Investigation of these phenomena within a database environment requires a variety of tools and approaches if we are to extract the information contained in these transcripts. The reason for this is due to the nature of the types of information we need to obtain from these interviews and then to the question of how we can best obtain that information.
On the one hand, we need to be able to perform textual analysis on the interviews and to examine subjects' speech patterns and linguistic characteristics. This in turn requires that we be able to extract information that is embedded within discursive text — looking at how they use language 'in situ'. On the other hand, there are discrete pieces of information — metadata if you will — about the participants (place of origin, current residence, gender, ethnicity, etc.) to which we need access if we are to do anything meaningful with what we discover from our textual analysis. This dichotomy pertains to any area doing textual analysis. As noted by Ronald Bourrett, the roots of this dichotomy lie in the two types of information with which we are dealing: document-centric and data-centric.
Due to the different nature of the two types of information — linguistic analysis and descriptive metadata — we have found that a single approach does not allow us to fully explore the types of correlations we were seeking.
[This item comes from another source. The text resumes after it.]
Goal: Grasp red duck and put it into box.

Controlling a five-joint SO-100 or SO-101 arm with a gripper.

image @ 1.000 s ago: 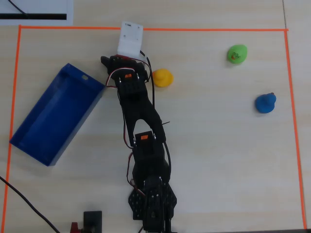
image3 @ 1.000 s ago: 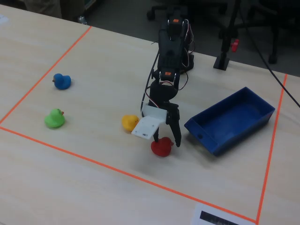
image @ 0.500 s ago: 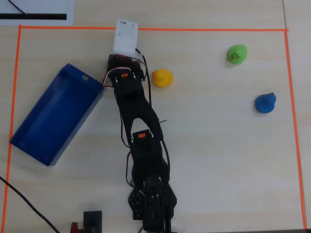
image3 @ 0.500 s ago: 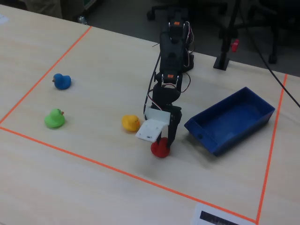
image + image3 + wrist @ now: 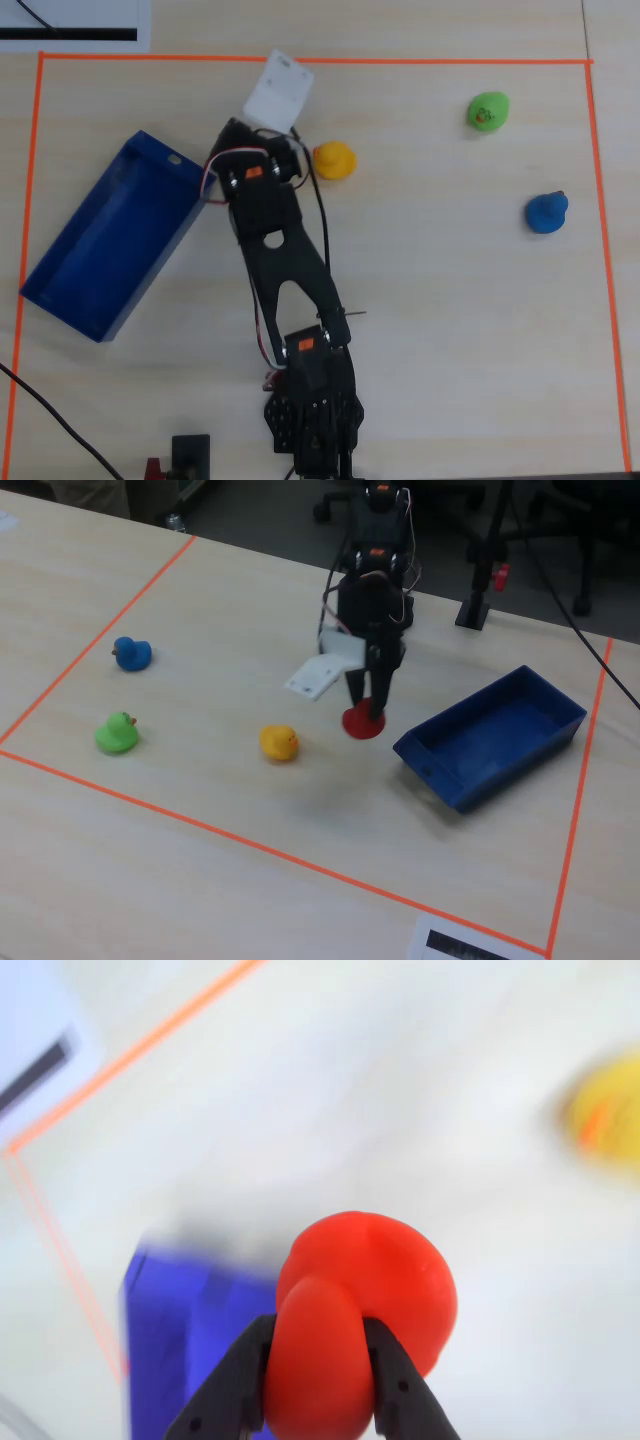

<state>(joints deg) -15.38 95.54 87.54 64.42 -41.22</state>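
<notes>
While the red duck (image 5: 365, 1310) hangs pinched between the closed black fingers (image 5: 232, 1380) of your tool (image 5: 371, 712), it sits lifted clear of the counter (image 5: 200, 860), short of the blue box (image 5: 490, 738). The hold looks narrow, taken on the lower lobe only, so a quick swing could let the glossy body twist or slip out. Release too early and it lands beside the near wall. The yellow duck (image 5: 279, 742) lies close below, so a dropped one could knock it.
</notes>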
While our XML database allows us to find useful things in searching tagged information within the interviews, it does not provide sufficient flexibility in searching data-centric information. On the other hand, with relational database technology we have exactly the opposite situation.
In addition, during the course of our investigation, we discovered that there were certain types of textual information — such as word- and phrase-frequency; retrieving and isolating particular words and phrases within their context in a document; and looking for particular words and/or phrases within certain proximity of each other — that were amenable neither to an XML database, nor a classic relational database, approach. To address this need, we decided that a third option — inverted indexes — was needed to allow us to look for such patterns. As noted in Zaïane, this technique greatly enhances the ability to search textual-based information.
Therefore, in designing our database system, we decided to adopt a mixed approach, one that allowed us to utilize the strengths of each system without running afoul of its limitations. In doing so, we use both XML and inverted indexing to do textual analysis and then a relational database to correlate that information with relevant demographic criteria. The result is a hybrid that allows us to do more than any single approach could provide.
This paper will first present how we are using readily available tools to implement a searching system that supports demographic correlation with textual features (including some features of proximity search and frequency of occurrence). These tools, all of which are part of the Open Source tools, allow us to build and configure with ease a system that not long ago would require extensive and non-trivial programming. They include:
As a way of concluding, we will then earnestly solicit assistance on how we can best make this collection of roughly 1,000 transcribed oral interviews, conversations and narratives more useful to any researcher, particularly in the area of text-based, online searching.